Eventually I managed to set it to something slightly memorable, so call back. Enter the “Account number”, “memorable word”. Right, as long as I call using this mobile number, it should get me straight through in future.

Right, can I speak to a human now? no.

The automated voice says they know I have been sent a new Hub and if I press “1”, they can send a signal to activate it.

WHAAAAAAAAAAAAAAAAAAAAAAAAT!?
Me, raging

The instructions never said that.
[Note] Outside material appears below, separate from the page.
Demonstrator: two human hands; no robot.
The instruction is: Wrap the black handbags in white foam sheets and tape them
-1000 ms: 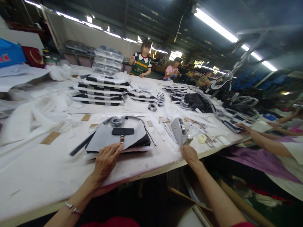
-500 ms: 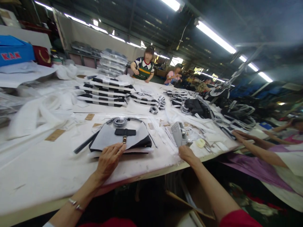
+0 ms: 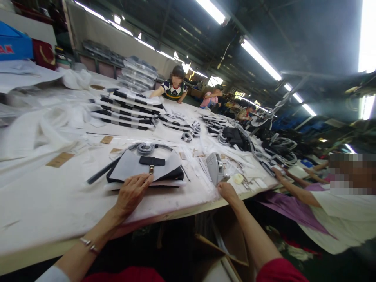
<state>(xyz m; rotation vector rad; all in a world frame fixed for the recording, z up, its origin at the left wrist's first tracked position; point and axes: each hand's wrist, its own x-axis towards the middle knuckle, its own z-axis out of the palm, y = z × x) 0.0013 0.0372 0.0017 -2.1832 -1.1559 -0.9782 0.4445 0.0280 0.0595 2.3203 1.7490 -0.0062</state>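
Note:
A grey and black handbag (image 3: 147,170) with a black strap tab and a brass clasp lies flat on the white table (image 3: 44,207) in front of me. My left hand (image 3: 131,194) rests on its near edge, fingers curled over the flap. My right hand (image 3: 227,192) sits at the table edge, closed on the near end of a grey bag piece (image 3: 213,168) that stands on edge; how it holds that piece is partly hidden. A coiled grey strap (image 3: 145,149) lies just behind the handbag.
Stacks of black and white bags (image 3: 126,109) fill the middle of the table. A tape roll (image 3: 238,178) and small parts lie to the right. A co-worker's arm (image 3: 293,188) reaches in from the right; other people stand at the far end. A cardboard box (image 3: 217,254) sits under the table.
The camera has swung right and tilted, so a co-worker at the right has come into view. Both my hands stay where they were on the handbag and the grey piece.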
It said to wait 30 mins for a solid white light and wi-fi light, then only call if there’s connection issues. Yet this number is an automated line that is VITAL to call.

So I press “1”. The voice says it “may take 1 hour for the connection to activate”.

What!?

Super fast broadband, like 264 mbps and you are saying it takes 1 hour to transfer 1 signal to tell the router it is valid? What the hell. I was supposed to be working and thought I would be offline for 15 mins.

After waiting 1 hour, there’s still no connection. I waited another 15 mins. I checked the router settings page; “Update in progress”. It’s either lying, or completely broken.

So I called the number again to see what would happen. The automated voice tells me my account number is linked to my phone, so I press “1” to accept. Now I have to enter 3 letters from my memorable word. At least not entering the account number is convenient. I put my letters containing the account number in the drawer; I won’t be needing those again.

The automated voice tells me that the “signal” had failed to activate my router, so I have to be passed onto a human. I connect straight away, and first I need to state my name. Now I need my account number. WHAT!? I can’t have gotten this far without my account number which I had linked to my phone. So I scramble to get the papers out of my drawer so I can read off the account number. Now I need to specify 3 characters from my memorable word. (╯‵□′)╯︵┻━┻

If it is a challenge to make a calm guy like me turn aggressive, then this is certainly the way to go about it.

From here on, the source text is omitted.